Loaves of Breadfarm bread tend to be more expensive than what is typically found at a store, but it's one of those luxuries that can draw a following. That was the case during the financial meltdown in 2008, according to Mangold; people were cutting back on a variety of expenses, but many of his customers didn't want to cut back on high-quality bread.
"I think it is more a comfort thing," Mangold said. "Everyone has a bakery story, and I think those smells flip a switch in the heart or brain."
The open house is free to the public, but reservations need to be made before Monday, June 24. For more information, send an email to email@example.com or call 360-766-4065.
Details about the company can be found at breadfarm.com.
SUSHI CONVEYOR BELT LEADS TO OTHER CHANGES
Putting in a sushi conveyor belt in September has led to a number of other improvements at Tokyo House. The Bellingham restaurant at 1222 N. Garden St. has upgraded its gift shop area, expanded its menu and lengthened its hours, said James Song, chef and manager.
"Customers have been really happy with the changes," he said. "We've found (the conveyor belt) is most popular with kids, who are more likely to try out different items if they can see them."
The new hours at Tokyo House are 11 a.m. to 9 p.m. Monday through Saturday and 3 to 8 p.m. Sunday. Details: 360-714-0500.
PACIFIC NORTHWEST MOTORCYCLES ADDS BMW LINE
Along with a new showroom, Pacific Northwest Motorcycles recently added a line of BMW motorcycles. The company moved into its 4,000-square-foot showroom at 5100 Pacific Highway (near Barron Heating & Air Conditioning) in April.
It's a lengthy process to add the BMW motorcycle product line and having a new showroom helped, said Stephen McBee of Pacific Northwest Motorcycles.
"BMW has a great range of models that appeal to a growing segment of the motorcycling community," he said.
Showroom hours are 9 a.m. to 5 p.m. Monday through Saturday, and Sunday by appointment. For more information, including details about a grand opening, see pacificnwmotorcycles.com.
It has taken longer than expected but Rocket Donuts is getting close to opening in Fairhaven. The shop, which also will have Acme Ice Cream, is going into the new building at Harris Avenue and 11th Street. The space is expected to be ready at the end of June, said Teri Treat, a spokeswoman for the company. Fat Pie Pizza is expected to open in the same building in August.

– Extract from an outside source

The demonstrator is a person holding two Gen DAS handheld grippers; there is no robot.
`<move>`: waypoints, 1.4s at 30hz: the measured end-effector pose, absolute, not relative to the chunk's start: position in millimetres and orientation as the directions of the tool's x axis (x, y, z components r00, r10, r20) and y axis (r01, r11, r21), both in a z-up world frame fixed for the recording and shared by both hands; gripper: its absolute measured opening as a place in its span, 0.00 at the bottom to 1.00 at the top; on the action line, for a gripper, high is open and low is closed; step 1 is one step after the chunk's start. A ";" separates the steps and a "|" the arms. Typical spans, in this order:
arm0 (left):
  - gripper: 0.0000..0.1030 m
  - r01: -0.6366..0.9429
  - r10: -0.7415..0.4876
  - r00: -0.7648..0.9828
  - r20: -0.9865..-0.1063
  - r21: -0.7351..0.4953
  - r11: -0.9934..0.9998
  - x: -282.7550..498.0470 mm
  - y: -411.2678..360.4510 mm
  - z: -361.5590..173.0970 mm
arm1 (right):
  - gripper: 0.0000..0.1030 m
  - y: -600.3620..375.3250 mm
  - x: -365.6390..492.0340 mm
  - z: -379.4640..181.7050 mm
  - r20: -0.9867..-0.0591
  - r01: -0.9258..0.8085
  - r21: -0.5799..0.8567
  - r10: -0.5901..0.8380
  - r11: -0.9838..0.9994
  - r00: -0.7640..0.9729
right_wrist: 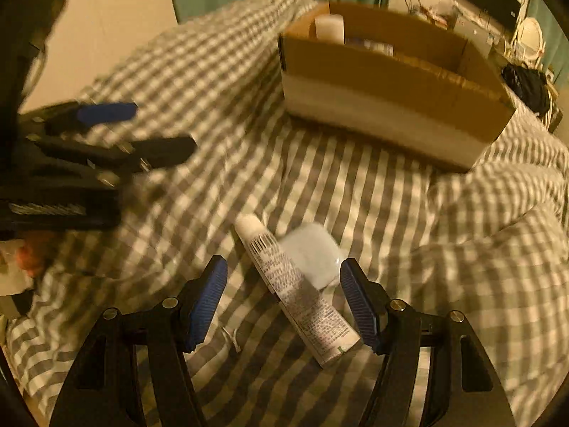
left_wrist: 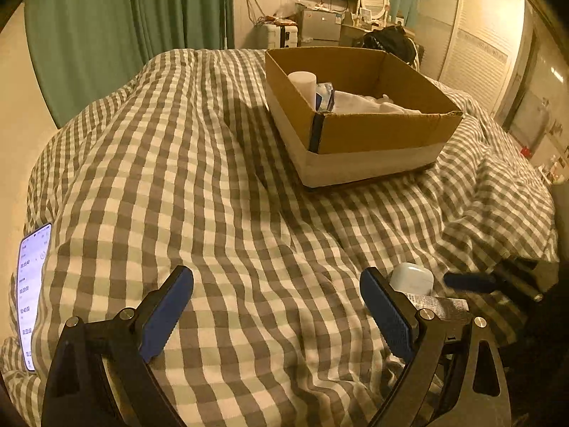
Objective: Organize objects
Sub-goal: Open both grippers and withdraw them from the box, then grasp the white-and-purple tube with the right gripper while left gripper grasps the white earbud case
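Note:
A cardboard box (left_wrist: 373, 131) sits on the checked bed cover; it also shows in the right wrist view (right_wrist: 391, 82). It holds a white cup (left_wrist: 303, 83), a blue packet and white wrapping. A white tube (right_wrist: 298, 291) with printed text and a white earbud case (right_wrist: 313, 252) lie on the cover between my right gripper's open fingers. My right gripper (right_wrist: 284, 277) is open and just above them, touching neither. My left gripper (left_wrist: 277, 288) is open and empty over bare cover. The earbud case (left_wrist: 412, 279) and tube lie just right of it.
A lit phone (left_wrist: 32, 295) lies at the bed's left edge. The other gripper's blue fingertip (left_wrist: 469, 281) shows at right; the left gripper (right_wrist: 106, 131) shows blurred at left. Green curtains, a fridge and a wardrobe stand beyond the bed.

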State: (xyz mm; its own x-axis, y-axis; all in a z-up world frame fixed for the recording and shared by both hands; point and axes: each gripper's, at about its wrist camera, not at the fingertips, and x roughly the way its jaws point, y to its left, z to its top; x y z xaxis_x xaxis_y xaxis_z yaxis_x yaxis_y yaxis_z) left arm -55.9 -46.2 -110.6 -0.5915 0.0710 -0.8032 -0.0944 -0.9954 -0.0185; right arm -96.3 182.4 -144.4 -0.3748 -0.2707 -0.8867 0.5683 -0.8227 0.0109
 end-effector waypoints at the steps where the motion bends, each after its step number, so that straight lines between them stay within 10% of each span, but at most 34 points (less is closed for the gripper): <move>1: 0.94 -0.095 0.072 -0.591 -0.803 -0.019 -0.995 -55.7 -46.1 -110.8 | 0.55 180.4 -97.4 -151.2 -0.898 0.564 -0.002 -0.246 -0.826 -0.364; 12: 0.94 -0.072 0.054 -0.591 -0.805 -0.014 -0.997 -55.1 -45.8 -110.7 | 0.17 192.1 -85.3 -141.7 -0.866 0.538 -0.023 -0.252 -0.843 -0.432; 42: 0.93 -0.248 0.085 -0.469 -0.879 0.039 -0.968 -63.4 60.7 -165.0 | 0.16 268.9 -98.4 -101.3 -0.787 0.333 0.078 -0.262 -0.940 -0.558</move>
State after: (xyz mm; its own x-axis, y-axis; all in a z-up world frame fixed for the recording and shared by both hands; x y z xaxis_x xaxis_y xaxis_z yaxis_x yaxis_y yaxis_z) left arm -63.4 60.7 -165.0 -0.4694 0.0847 -0.8789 -0.2476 -0.9681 0.0389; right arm -98.4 268.9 -101.3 -0.5577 -0.2624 -0.7875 0.3327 -0.9398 0.0775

A new salon has opened in Bellingham. Fashion Divas Beauty Salon, 3082 Northwest Ave., is near Yeager's Sporting Goods. Owner Sara Vassi is offering haircuts for $10.95 during its grand opening; the salon also has a variety of other services, including makeup and facials. Details: 360-333-2715.
Roger Jobs Motors auto dealership has applied for a commercial addition permit at 2200 Iowa St. The permit indicates the project will cost about $720,000. The company earlier announced plans for a major expansion of its showroom.
A building permit application was filed for Jake's Barbershop to move into the former Johnson's Flowers space at 121 W. Magnolia St.
Tenant improvement permits were approved to combine two tenant spaces into one new yoga studio, Elements Hot Studio, at 1308 Meador Ave., Suite 103.
Chuckanut Brewery & Kitchen won five medals at the North American Beer Awards competition held June 1-2 in Idaho Falls, Idaho. Chuckanut Brewery won first place for its Yellow Card Golden Ale, Helles Lager and Alt. Silver medals were given for both Chuckanut Vienna Lager and Dunkel Lager. Bellingham's Boundary Bay Brewery won a silver medal for its Tripel entry.